The rain and the emotions that it washes down from the heavens though are just the same. The smiles that it brought onto the faces of people caught out on the street today said that it is as welcome now it was back then dissolving more pressing issues at hand in its cool embrace. Time moves on with hardly a nod to the past as do people tangled up in their private worlds of worries and desires. After all the endless philosophizing, we do acknowledge what is inevitable, what is indeed the only thing constant... change.

One for a good cause

In a rather interesting incident in this old town, 3 middle aged Income Tax (IT) officers barged into a flat in the Beleghata area. They were on a raid, they said and handed over the raid authorization papers to the wife of the accused. The accused was out of town that day and the officers went through their usual routine of turning everything in the house inside out. They broke open the almirah to find Rs. 2 crore in cash. Again in true raid fashion, they handed over a receipt of 90 lakh to the lady as the amount of cash they were taking away from the house and marched away with the 2 crores.

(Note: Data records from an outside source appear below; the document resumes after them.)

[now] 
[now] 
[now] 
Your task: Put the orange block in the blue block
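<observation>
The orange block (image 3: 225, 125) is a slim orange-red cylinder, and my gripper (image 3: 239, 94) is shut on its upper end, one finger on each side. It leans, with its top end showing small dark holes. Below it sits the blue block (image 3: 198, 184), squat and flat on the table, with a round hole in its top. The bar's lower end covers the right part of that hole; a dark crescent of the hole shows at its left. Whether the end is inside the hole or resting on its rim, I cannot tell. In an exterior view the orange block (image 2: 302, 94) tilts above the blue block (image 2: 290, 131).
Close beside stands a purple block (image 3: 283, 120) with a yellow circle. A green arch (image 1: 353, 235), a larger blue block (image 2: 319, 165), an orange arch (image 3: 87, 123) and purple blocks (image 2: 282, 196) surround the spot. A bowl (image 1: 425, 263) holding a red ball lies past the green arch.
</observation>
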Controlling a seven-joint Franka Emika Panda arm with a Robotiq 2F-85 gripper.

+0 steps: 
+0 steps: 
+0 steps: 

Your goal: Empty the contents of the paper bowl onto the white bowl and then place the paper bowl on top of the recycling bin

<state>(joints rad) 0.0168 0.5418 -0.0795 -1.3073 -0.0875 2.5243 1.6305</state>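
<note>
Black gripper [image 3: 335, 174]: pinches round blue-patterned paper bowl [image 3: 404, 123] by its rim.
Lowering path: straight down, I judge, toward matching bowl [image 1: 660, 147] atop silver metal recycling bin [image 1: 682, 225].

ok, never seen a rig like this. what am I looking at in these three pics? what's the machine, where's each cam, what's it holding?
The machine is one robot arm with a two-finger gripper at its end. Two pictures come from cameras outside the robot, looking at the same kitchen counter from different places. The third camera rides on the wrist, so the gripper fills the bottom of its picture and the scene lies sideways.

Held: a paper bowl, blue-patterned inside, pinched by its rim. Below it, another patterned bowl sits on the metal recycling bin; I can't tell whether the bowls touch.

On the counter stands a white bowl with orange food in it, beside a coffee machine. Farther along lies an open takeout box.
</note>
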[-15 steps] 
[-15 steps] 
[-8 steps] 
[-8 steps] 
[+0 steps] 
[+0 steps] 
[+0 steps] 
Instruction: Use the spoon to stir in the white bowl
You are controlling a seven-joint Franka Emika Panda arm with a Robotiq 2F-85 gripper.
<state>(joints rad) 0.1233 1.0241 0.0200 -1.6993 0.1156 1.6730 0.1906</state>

Flabbergasted and completely distraught, the targets for the IT raid contacted the police. The police of course turned out to be more interested in how and why were 2 crore rupees in cash at home in the first place. Further investigation revealed that none of the 3 visitors were from the IT department. In fact, the IT department had no plans or information whatsoever for any raid to that particular residence. The authorization papers were of course faked and the raid party of 3 are nowhere to be found! In normal circumstances, I am strictly and seriously against any kind of theft by anyone but in this particular case, I couldn't help spending the whole of this Sunday morning... laughing!

Ben Franklin Pt.2 ???

Back in my primary school days when I was quite obsessed with the idea of becoming a white lab coat wearing scientist, one of my favourite stories was the one about the pioneering scientist Benjamin Franklin and his kite experiment. Benjamin Franklin wanted to prove to the world that lightning was not an expression of the wrath of God but the end result of a huge voltage difference between two clouds. So he sent up a kite with silk thread (Good conductor of electricity that it was) on a cloudy day and at great personal, possibly fatal risk brought a metallic object (A key) close to the thread. Sparks emitted by the key proved that there was indeed a great amount of electricity in between the clouds and that there was no angry old bearded man hiding behind the dark clouds waiting to strike down any and all sinners. Point well proven, albeit a little on the edge proof.

Today on the 2nd of May 2010, the evening saw Calcutta consumed by an especially oppressive heat that precedes the Kal-Boishakhi (North-wester winds) thunderstorm. The air was still, the clouds were dark & low and the first little flashes of lightning with the grumble of thunder were already in progress. Then it was, as I strolled onto my third floor terrace that I saw the kite! Yes, a lone plastic red spotted kite being flown by some foolhardy braveheart at that totally unsuitable time from some distant terrace. Most of the human race knows by this point in time & history that lightning is nothing but murderous amounts of high electrostatic discharge. What our brave adventurer/scientist was out to prove lies totally beyond my conjecture. All I can pray and hope for is that by the time the storm was done venting it's anger at the human race at about 10:00 in the night, we do not have to mourn for another martyr to the cause of science.